• Work to be completed
Starting with the line that contains "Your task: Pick" and ending with the final line of the data below, print those lines exactly and nothing else.

• Collected data
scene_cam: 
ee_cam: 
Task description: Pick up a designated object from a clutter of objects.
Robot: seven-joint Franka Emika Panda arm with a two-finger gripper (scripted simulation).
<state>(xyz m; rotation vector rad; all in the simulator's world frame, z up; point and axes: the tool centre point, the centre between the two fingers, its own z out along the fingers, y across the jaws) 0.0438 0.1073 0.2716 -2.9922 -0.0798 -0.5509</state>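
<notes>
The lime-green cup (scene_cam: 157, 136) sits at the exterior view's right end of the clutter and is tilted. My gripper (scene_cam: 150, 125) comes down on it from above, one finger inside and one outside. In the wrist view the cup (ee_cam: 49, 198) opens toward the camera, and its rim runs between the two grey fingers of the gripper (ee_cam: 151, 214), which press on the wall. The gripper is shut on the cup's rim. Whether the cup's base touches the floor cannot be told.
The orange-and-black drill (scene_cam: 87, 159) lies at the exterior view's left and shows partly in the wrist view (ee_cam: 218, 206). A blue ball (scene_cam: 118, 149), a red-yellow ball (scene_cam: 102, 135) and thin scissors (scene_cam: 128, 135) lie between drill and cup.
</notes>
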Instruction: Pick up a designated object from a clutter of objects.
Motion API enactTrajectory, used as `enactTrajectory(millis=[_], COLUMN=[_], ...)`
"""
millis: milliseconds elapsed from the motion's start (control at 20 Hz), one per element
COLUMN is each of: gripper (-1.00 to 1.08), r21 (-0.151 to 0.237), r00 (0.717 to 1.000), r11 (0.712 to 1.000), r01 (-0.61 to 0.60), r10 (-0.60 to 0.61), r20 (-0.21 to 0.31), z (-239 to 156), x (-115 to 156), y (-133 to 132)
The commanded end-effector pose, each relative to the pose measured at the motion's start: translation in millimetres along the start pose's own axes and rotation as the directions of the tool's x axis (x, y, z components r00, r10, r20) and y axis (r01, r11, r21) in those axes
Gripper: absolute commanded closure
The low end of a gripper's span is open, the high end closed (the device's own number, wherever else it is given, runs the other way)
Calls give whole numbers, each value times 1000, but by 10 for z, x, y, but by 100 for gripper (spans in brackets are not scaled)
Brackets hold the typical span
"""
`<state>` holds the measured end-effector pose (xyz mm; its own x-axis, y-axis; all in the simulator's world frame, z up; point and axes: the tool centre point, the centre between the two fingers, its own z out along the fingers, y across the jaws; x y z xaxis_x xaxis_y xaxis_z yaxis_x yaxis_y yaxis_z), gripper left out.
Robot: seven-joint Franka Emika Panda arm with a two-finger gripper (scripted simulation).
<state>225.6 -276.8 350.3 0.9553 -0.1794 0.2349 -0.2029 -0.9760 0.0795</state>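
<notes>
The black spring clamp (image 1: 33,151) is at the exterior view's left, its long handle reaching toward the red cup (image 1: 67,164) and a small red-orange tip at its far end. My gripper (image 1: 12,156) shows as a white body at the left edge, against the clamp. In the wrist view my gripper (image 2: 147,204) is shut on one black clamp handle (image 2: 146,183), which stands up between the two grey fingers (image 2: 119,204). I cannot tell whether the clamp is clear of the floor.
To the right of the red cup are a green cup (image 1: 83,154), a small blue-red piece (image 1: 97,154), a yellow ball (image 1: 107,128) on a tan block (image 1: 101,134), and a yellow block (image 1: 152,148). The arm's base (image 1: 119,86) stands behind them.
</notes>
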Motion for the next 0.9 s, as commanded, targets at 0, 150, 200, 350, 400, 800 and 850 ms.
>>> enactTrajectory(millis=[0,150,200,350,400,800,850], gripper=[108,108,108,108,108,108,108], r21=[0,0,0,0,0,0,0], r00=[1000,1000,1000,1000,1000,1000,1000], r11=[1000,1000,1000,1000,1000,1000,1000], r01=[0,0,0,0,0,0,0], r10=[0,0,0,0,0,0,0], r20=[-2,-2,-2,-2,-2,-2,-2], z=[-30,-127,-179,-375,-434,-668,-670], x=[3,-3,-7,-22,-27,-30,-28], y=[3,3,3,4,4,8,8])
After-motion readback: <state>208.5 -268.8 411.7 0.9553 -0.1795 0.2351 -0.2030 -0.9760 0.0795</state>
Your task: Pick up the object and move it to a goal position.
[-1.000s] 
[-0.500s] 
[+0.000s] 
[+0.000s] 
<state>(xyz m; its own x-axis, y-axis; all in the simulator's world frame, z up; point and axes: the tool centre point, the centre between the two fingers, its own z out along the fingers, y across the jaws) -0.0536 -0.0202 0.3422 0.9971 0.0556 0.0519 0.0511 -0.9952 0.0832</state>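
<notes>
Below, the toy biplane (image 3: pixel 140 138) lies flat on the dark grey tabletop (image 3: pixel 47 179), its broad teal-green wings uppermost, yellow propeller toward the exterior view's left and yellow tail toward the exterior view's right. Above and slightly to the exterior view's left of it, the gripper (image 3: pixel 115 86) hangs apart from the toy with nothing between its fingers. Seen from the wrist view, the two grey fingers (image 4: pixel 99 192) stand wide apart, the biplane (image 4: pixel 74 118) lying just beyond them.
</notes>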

• Answer to the problem
Your task: Pick up the object and move it to a goal position.
[-1.000s] 
[-0.500s] 
[+0.000s] 
[+0.000s] 
<state>(xyz m; its own x-axis, y-axis; all in the simulator's world frame, z up; point and axes: the tool centre point, the centre between the two fingers, its own z out along the fingers, y across the jaws) -0.0536 -0.0202 0.3422 0.9971 0.0556 0.0519 0.0511 -0.9952 0.0832</state>
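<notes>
Below, the toy biplane (image 3: pixel 140 138) lies flat on the dark grey tabletop (image 3: pixel 47 179), its broad teal-green wings uppermost, yellow propeller toward the exterior view's left and yellow tail toward the exterior view's right. Above and slightly to the exterior view's left of it, the gripper (image 3: pixel 115 86) hangs apart from the toy with nothing between its fingers. Seen from the wrist view, the two grey fingers (image 4: pixel 99 192) stand wide apart, the biplane (image 4: pixel 74 118) lying just beyond them.
</notes>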

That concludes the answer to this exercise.